Instructions for the task
The lines from the top of the data down to the line with "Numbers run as" should be repeated exactly, both ends included.

Data below
■ ■ ■ ■ ■

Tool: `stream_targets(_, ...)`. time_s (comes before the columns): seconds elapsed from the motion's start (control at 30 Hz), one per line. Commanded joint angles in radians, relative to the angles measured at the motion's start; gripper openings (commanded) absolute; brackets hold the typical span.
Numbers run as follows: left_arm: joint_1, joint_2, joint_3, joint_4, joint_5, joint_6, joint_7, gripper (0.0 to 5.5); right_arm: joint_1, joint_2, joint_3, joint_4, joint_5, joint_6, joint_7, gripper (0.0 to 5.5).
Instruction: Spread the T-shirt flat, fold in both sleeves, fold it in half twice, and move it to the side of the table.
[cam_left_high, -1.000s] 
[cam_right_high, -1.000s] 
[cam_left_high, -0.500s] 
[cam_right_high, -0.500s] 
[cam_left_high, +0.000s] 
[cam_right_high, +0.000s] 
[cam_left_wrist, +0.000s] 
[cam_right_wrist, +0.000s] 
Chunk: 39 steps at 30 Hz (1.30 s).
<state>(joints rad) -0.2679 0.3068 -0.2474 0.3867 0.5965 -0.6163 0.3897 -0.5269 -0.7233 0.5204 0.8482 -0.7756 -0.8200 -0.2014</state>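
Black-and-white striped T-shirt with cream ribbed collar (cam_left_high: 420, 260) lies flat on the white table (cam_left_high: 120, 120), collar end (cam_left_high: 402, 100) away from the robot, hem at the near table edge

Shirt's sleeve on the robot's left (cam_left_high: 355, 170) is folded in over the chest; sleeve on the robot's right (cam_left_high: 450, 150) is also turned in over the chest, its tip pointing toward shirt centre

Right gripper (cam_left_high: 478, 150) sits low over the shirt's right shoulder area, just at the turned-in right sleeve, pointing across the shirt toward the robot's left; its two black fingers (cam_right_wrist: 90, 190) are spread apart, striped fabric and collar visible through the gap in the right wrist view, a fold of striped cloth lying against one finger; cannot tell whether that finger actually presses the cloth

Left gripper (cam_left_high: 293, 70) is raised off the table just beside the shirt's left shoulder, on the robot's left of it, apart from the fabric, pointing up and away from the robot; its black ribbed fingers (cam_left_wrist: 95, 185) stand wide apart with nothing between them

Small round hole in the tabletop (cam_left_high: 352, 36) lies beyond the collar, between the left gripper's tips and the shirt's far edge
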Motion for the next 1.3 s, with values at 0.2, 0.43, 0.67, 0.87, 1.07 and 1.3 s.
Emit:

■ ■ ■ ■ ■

Answer box
Tool: `stream_targets(_, ...)`. time_s (comes before the columns): seconds elapsed from the motion's start (control at 30 Hz), one per line. Commanded joint angles in radians, relative to the angles measured at the motion's start; gripper openings (commanded) absolute; brackets hold the typical span.
Numbers run as follows: left_arm: joint_1, joint_2, joint_3, joint_4, joint_5, joint_6, joint_7, gripper (0.0 to 5.5); right_arm: joint_1, joint_2, joint_3, joint_4, joint_5, joint_6, joint_7, gripper (0.0 to 5.5).

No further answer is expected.